● Directions for this task
Only the lines below between the ones containing "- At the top" and "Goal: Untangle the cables", inclusive, are to be reproduced, each exactly as it stands.

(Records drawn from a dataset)
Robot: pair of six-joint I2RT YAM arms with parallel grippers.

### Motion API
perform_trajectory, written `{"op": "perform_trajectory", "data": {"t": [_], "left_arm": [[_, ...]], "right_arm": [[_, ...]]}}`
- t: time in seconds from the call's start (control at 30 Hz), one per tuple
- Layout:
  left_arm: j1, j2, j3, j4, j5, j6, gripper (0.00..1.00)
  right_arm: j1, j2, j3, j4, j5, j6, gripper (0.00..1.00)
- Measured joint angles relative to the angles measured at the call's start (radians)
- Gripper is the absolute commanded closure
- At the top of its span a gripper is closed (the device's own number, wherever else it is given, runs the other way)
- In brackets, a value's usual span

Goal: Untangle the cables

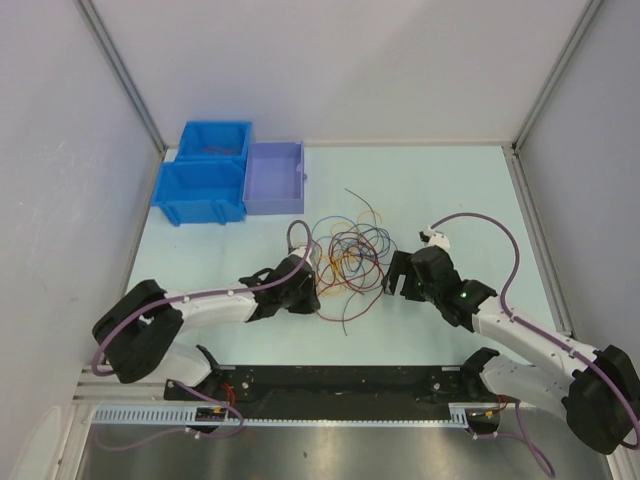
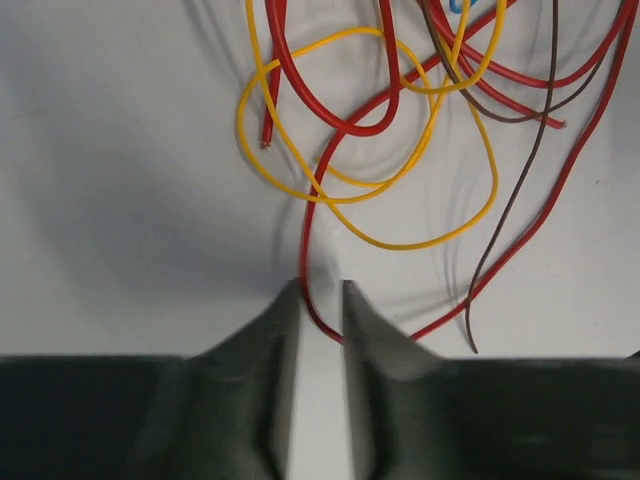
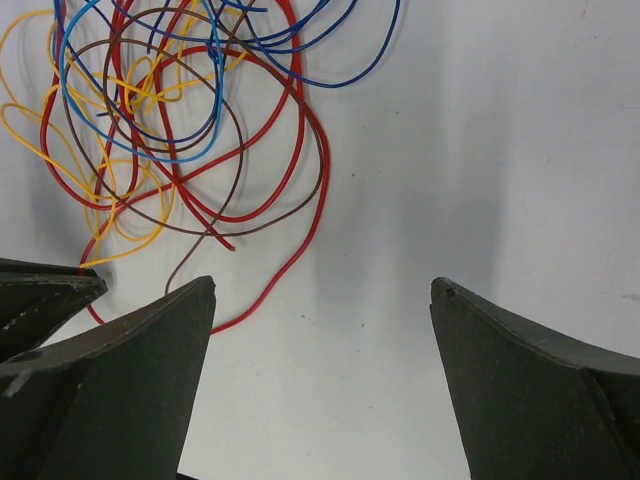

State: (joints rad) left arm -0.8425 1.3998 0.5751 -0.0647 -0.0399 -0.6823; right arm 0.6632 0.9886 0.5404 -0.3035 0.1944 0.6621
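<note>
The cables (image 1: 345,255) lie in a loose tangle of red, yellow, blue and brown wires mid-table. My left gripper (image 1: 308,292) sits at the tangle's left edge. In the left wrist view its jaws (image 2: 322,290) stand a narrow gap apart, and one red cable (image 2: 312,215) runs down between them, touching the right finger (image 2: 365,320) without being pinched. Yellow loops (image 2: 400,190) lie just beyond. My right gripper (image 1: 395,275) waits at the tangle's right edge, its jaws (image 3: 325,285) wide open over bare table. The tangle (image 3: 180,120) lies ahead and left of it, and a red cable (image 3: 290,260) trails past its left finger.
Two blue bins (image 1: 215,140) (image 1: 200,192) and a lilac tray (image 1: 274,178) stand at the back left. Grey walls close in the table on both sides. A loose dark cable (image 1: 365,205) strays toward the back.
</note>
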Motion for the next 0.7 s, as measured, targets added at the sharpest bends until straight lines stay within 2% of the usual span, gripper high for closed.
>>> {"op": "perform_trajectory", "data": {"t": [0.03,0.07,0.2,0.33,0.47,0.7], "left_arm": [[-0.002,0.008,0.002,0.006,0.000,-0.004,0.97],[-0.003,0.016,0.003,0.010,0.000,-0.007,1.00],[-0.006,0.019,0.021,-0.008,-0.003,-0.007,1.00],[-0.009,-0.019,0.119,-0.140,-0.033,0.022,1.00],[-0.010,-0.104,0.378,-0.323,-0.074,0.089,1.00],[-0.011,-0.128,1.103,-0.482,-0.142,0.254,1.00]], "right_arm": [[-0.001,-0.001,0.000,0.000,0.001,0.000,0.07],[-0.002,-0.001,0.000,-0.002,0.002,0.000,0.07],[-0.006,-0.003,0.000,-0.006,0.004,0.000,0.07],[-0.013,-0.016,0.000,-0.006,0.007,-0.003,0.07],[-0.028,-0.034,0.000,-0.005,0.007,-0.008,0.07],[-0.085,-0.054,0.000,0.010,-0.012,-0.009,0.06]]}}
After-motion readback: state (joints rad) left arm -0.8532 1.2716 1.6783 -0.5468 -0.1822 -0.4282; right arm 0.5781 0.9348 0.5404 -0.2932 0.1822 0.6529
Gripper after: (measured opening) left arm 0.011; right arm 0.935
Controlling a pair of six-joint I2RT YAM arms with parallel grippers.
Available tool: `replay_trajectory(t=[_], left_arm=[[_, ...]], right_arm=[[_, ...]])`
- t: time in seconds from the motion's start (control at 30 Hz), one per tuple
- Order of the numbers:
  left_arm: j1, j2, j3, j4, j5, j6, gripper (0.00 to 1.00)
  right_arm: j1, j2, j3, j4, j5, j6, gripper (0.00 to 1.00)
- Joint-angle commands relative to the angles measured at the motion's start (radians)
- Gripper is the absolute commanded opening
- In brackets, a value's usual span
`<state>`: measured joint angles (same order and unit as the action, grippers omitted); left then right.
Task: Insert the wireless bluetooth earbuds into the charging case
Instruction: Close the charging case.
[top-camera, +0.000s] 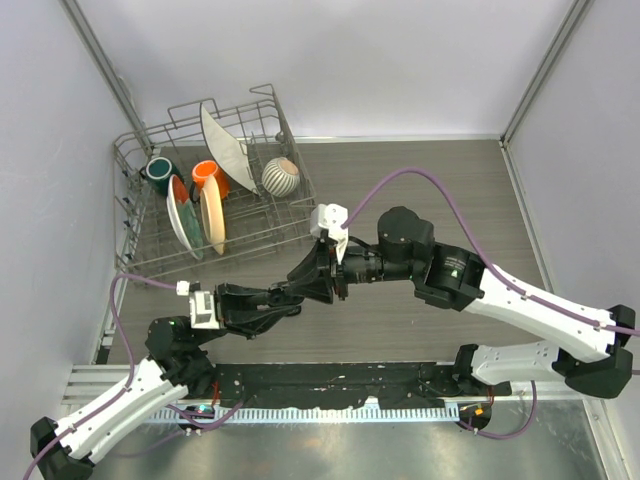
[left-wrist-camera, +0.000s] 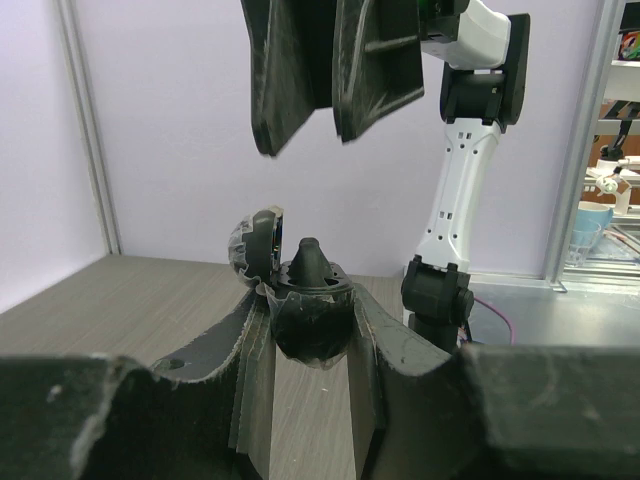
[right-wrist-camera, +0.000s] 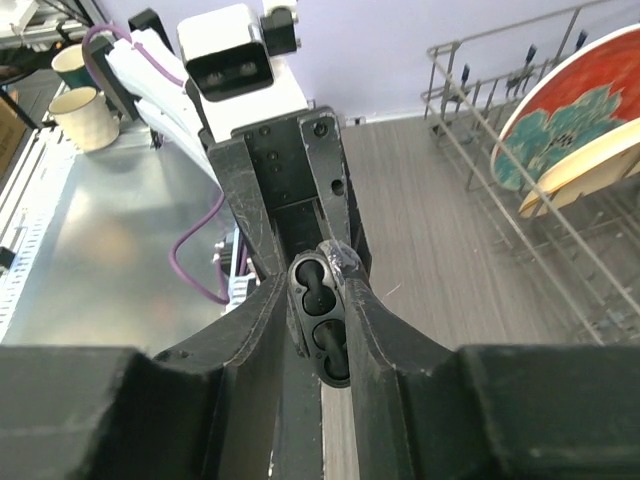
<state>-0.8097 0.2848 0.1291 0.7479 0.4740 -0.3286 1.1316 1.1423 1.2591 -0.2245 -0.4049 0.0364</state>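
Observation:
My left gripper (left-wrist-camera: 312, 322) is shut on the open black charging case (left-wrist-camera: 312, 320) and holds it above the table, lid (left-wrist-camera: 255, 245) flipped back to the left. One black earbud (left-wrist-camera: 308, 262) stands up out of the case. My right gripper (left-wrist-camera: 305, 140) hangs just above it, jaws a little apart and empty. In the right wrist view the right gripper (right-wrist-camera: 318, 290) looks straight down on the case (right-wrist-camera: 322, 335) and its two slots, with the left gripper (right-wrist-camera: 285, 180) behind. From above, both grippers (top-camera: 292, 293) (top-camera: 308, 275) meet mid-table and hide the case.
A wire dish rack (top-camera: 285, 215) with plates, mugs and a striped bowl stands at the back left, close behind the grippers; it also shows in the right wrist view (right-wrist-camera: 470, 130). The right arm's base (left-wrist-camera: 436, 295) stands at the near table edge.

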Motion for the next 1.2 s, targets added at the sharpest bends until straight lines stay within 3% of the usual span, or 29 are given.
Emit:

● Response area
- At the top of its span a gripper is closed (the device's own number, wherever else it is given, runs the other way)
- In brackets, a value's usual span

Goal: Untangle the cables

The output is done.